В актовый зал Белявский не вошел, а влетел. Увидев через распахнутые двери Шадрина, которого искал по всем аудиториям, Белявский кинулся к нему чуть ли не с распростертыми объятиями.

– Ну как? – встретил его Дмитрий, когда Белявский уже пожимал ему руку.

– Поздравляю тебя, Димка, черт ты этакий! Честное слово, тебе-таки просто везет! Если бы ты видел, как я из-за тебя рубился! Как зверь! Как гладиатор! Там сидят мальчики еще те, аж в пот ударило. Но я их здорово, вот так! – Указательным пальцем правой руки Белявский нарисовал в воздухе несколько кругов и петель.

Он долго заверял Дмитрия, что его перевод в Новосибирск он полностью берет на себя.
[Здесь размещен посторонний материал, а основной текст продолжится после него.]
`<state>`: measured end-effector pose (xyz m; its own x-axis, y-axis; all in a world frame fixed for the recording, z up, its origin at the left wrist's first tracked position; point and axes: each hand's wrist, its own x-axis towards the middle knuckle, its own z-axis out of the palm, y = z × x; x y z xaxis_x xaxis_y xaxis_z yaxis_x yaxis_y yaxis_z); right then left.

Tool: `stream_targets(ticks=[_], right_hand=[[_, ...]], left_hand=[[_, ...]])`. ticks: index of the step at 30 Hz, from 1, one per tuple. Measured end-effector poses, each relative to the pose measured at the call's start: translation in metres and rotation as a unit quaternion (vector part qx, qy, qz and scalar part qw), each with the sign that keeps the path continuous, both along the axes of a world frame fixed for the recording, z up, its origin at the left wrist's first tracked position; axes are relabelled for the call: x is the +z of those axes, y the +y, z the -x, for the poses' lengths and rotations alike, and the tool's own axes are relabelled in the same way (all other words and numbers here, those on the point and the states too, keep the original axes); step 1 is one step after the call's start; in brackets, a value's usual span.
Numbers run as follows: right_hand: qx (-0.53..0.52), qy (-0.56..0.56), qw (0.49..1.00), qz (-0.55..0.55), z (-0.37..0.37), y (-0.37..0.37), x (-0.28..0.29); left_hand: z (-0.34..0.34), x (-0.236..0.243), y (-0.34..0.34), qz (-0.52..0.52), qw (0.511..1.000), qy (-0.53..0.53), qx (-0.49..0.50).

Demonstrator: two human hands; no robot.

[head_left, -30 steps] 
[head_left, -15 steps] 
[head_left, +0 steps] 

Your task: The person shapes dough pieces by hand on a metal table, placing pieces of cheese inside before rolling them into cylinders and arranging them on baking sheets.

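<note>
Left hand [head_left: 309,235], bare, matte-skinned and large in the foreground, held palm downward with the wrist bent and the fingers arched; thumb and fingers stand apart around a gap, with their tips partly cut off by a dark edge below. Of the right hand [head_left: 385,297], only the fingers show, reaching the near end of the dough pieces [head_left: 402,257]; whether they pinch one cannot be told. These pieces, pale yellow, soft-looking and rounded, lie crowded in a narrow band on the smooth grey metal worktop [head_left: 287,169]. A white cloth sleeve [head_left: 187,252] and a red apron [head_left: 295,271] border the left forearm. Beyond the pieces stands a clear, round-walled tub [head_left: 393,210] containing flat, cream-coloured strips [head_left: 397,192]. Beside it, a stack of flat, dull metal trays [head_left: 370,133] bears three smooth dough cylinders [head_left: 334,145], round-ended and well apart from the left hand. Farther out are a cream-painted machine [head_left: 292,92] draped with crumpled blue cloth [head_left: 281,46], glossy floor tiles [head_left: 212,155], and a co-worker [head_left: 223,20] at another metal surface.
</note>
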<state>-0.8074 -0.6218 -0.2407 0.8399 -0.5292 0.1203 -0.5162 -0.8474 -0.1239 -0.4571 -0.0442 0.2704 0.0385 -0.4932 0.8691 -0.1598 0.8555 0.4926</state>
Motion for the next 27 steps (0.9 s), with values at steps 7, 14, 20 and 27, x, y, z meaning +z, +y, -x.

– Только одно условие, – в знак предосторожности Белявский погрозил тонким прозрачным пальцем, – никому ни единого слова! Это раз. Второе: до тех пор, пока не будут в карманах дипломы и характеристики, о Новосибирске не может быть и речи. Договорились?

– Договорились, – пообещал Шадрин, которого Белявский уже начал изрядно утомлять своими предостережениями и советами.

Дмитрий ждал вызова долго, около двух часов, а поэтому здорово перенервничал. Из всех, кто прошел комиссию до него – а таких было человек сорок, – в Москве оставили только четверых. Остальные были распределены в самые различные города страны. Кое-кто получил назначение в Магадан, на Сахалин, в Мурманск… Были здесь пролиты и слезы, особенно, когда распределяли незамужних москвичек.

Глубокое кожаное кресло, в которое сел Шадрин, было креслом декана. Обычно оно стояло за его письменным столом. Теперь же, ради такого торжественного случая, его поставили для того, кто входил в кабинет, чтобы узнать решение своей судьбы.